Les porteurs du projet insistent sur le fait que le cahier des charges de l’agriculture biologique sera parfaitement respecté. « L’espace par tête sera au minimum de 2 m², contre 0,75 m² en conventionnel. Les cochons seront sur de la paille et non pas des caillebotis [des dalles en béton], comme c’est très souvent le cas en conventionnel », assure Sébastien Nauleau. Si le projet respecte le cahier des charges, son bien-fondé n’en est pas moins discutable.

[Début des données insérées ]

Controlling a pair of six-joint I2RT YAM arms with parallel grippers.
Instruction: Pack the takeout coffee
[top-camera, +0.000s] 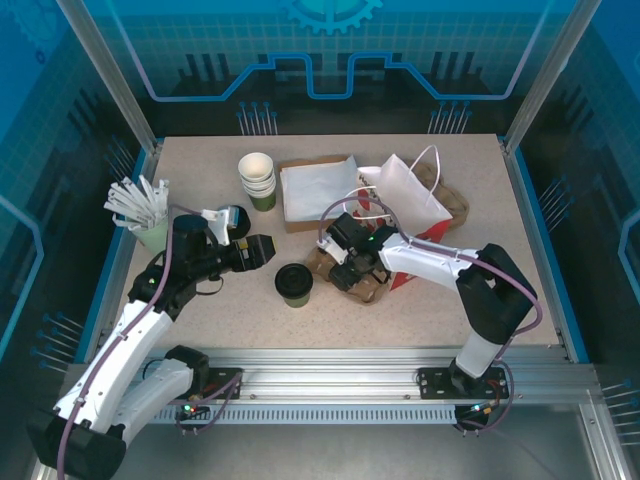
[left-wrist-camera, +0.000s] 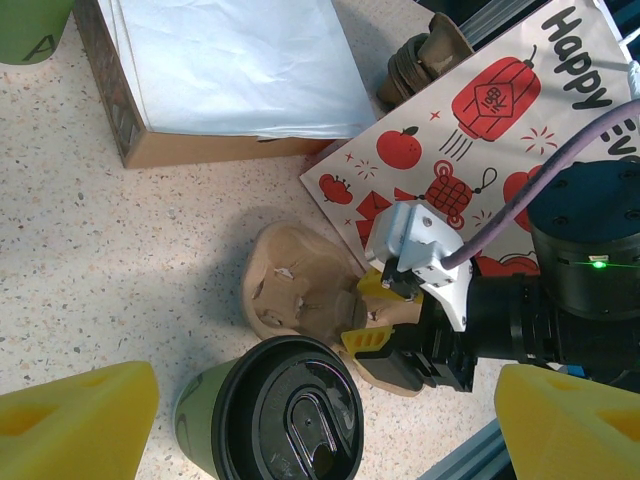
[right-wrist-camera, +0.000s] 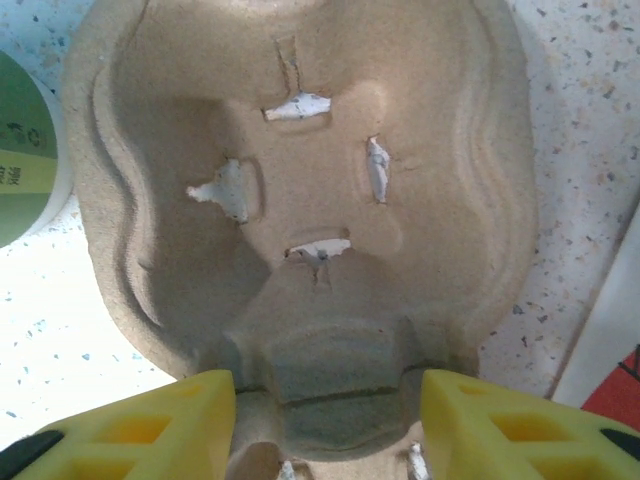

Pour la Confédération paysanne, il incarne le dévoiement d’une certaine idée de l’agriculture biologique. « Le risque est grand de voir la bio partir dans les mêmes travers que l’élevage porcin conventionnel, très industrialisé », s’inquiète Nicolas Fortin, porte-parole de la Confédération paysanne de la Vienne. Même si les avis sont nuancés au sein du syndicat, le contrat de douze ans passé avec Agromousquetaires étant vu positivement par une partie des membres, ce type d’élevage « va contre le modèle paysan que nous défendons, d’une taille humaine et où l’agriculteur serait au centre de son travail, poursuit Nicolas Fortin. Là, le projet est entre les mains d’apporteurs de capitaux et repose uniquement sur du travail salarié pour des tâches parfois peu valorisantes. On aurait évidemment préféré dix élevages de quelques dizaines de porcs plutôt que celui-là ».

La construction du site de Charroux devrait démarrer au cours de cette année selon les porteurs du projet, qui attendent une autorisation préfectorale. Le collectif d’opposants, lui, entend contester jusqu’au bout la construction de cette porcherie géante, symbole de la fuite en avant d’une filière porcine bio tournée vers le productivisme.